= Description of the task =
Rewrite the full material exactly; no line may be skipped.
★ ★ ★ ★ ★
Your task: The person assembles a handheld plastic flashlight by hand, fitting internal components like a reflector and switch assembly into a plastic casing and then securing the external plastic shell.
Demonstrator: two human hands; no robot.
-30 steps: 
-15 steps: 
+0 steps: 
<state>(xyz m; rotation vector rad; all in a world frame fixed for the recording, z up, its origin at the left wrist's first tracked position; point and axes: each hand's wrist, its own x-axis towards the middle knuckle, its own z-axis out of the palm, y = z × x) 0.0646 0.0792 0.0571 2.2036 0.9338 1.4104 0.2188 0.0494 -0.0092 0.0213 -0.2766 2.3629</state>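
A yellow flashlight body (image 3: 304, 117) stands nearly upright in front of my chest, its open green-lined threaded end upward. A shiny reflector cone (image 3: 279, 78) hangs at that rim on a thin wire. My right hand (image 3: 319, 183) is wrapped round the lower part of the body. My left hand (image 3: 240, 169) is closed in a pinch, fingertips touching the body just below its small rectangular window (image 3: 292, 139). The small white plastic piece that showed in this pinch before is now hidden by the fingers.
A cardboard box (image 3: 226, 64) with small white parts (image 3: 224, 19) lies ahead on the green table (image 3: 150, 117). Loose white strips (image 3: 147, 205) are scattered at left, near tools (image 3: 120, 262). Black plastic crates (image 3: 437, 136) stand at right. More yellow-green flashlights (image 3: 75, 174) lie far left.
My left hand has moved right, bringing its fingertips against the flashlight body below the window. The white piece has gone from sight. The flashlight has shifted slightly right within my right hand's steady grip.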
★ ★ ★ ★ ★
= Output for this task =
Your task: The person assembles a handheld plastic flashlight by hand, fitting internal components like a reflector and switch assembly into a plastic casing and then securing the external plastic shell.
Demonstrator: two human hands; no robot.
-30 steps: 
-15 steps: 
+0 steps: 
<state>(xyz m; rotation vector rad; all in a world frame fixed for the recording, z up, its origin at the left wrist's first tracked position; point and axes: each hand's wrist, its own x-axis towards the middle knuckle, its own z-axis out of the palm, y = z × x) 0.0646 0.0792 0.0571 2.2036 0.9338 1.4104 0.2188 0.0494 -0.0092 0.0213 -0.2766 2.3629</state>
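A yellow flashlight body (image 3: 304, 117) stands nearly upright in front of my chest, its open green-lined threaded end upward. A shiny reflector cone (image 3: 279, 78) hangs at that rim on a thin wire. My right hand (image 3: 319, 183) is wrapped round the lower part of the body. My left hand (image 3: 240, 169) is closed in a pinch, fingertips touching the body just below its small rectangular window (image 3: 292, 139). The small white plastic piece that showed in this pinch before is now hidden by the fingers.
A cardboard box (image 3: 226, 64) with small white parts (image 3: 224, 19) lies ahead on the green table (image 3: 150, 117). Loose white strips (image 3: 147, 205) are scattered at left, near tools (image 3: 120, 262). Black plastic crates (image 3: 437, 136) stand at right. More yellow-green flashlights (image 3: 75, 174) lie far left.
My left hand has moved right, bringing its fingertips against the flashlight body below the window. The white piece has gone from sight. The flashlight has shifted slightly right within my right hand's steady grip.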

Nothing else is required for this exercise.